◆ **Exercise goal**: The data below must be copied in full and without any change.

• • • • • • •

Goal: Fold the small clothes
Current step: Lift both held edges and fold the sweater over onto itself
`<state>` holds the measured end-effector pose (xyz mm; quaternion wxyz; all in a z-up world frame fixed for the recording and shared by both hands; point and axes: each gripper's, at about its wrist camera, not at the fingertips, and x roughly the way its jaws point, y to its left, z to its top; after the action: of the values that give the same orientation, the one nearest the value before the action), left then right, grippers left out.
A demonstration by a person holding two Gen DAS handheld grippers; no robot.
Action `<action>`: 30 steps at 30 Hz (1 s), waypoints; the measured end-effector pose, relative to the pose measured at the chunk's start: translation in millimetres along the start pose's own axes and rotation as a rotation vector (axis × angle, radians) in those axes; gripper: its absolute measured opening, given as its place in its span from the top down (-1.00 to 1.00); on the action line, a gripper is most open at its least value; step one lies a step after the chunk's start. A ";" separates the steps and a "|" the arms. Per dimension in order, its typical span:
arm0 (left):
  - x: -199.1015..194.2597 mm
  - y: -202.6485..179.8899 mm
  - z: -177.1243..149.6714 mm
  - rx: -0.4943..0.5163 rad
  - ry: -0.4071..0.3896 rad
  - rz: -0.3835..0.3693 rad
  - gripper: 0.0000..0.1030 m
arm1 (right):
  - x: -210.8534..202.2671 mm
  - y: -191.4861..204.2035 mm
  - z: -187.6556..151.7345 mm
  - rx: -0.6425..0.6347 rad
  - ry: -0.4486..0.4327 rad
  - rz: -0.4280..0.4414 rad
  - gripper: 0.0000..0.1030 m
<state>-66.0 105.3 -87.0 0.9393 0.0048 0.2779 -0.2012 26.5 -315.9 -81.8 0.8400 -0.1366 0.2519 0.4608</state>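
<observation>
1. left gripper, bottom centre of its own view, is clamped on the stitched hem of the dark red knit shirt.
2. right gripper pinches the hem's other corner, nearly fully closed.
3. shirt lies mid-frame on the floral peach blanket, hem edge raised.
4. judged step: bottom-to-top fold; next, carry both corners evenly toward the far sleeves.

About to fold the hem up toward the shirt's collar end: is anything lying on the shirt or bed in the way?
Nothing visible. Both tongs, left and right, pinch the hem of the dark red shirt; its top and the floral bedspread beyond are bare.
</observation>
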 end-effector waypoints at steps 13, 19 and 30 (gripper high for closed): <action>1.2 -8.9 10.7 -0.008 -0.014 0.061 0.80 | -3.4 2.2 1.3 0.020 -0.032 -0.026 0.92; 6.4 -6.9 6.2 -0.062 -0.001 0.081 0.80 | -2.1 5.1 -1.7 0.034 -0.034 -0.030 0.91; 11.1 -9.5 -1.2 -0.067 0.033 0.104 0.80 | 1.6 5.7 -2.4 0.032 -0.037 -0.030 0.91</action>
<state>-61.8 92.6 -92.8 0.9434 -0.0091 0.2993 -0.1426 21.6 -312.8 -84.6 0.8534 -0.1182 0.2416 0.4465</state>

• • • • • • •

◆ **Your solution**:
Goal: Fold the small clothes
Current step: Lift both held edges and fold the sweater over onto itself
`<state>` holds the measured end-effector pose (xyz mm; quaternion wxyz; all in a z-up world frame fixed for the recording and shared by both hands; point and axes: each gripper's, at about its wrist camera, not at the fingertips, and x roughly the way its jaws point, y to its left, z to its top; after the action: of the values that give the same orientation, the one nearest the value before the action), left then right, grippers left out.
A demonstration by a person holding two Gen DAS handheld grippers; no robot.
Action `<action>`: 30 steps at 30 Hz (1 s), waypoints; the measured end-effector pose, relative to the pose measured at the chunk's start: translation in millimetres along the start pose's own axes and rotation as a rotation vector (axis × angle, radians) in those axes; gripper: its absolute measured opening, given as its place in its span from the top down (-1.00 to 1.00); on the action line, a gripper is most open at its least value; step one lies a step after the chunk's start. A ";" separates the steps and a "|" the arms. Per dimension in order, its typical span:
arm0 (left):
  - x: -199.1015..194.2597 mm
  - y: -202.6485..179.8899 mm
  - z: -177.1243..149.6714 mm
  - rx: -0.4943..0.5163 rad
  - ry: -0.4071..0.3896 rad
  - rz: -0.3835..0.3693 rad
  - gripper: 0.0000..0.1030 m
arm1 (right):
  - x: -210.8534..202.2671 mm
  - y: -191.4861..204.2035 mm
  - z: -187.6556..151.7345 mm
  - rx: -0.6425..0.6347 rad
  - ry: -0.4486..0.4327 rad
  - rz: -0.4280..0.4414 rad
  - gripper: 0.0000..0.1030 m
<state>-66.0 105.3 -87.0 0.9393 0.0048 0.2779 -0.2012 26.5 -315.9 -81.8 0.8400 -0.1366 0.2519 0.4608</state>
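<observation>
1. left gripper, bottom centre of its own view, is clamped on the stitched hem of the dark red knit shirt.
2. right gripper pinches the hem's other corner, nearly fully closed.
3. shirt lies mid-frame on the floral peach blanket, hem edge raised.
4. judged step: bottom-to-top fold; next, carry both corners evenly toward the far sleeves.

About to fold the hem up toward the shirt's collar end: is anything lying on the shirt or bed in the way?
Nothing visible. Both tongs, left and right, pinch the hem of the dark red shirt; its top and the floral bedspread beyond are bare.
</observation>
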 end-effector waypoints at steps 13, 19 and 30 (gripper high for closed): <action>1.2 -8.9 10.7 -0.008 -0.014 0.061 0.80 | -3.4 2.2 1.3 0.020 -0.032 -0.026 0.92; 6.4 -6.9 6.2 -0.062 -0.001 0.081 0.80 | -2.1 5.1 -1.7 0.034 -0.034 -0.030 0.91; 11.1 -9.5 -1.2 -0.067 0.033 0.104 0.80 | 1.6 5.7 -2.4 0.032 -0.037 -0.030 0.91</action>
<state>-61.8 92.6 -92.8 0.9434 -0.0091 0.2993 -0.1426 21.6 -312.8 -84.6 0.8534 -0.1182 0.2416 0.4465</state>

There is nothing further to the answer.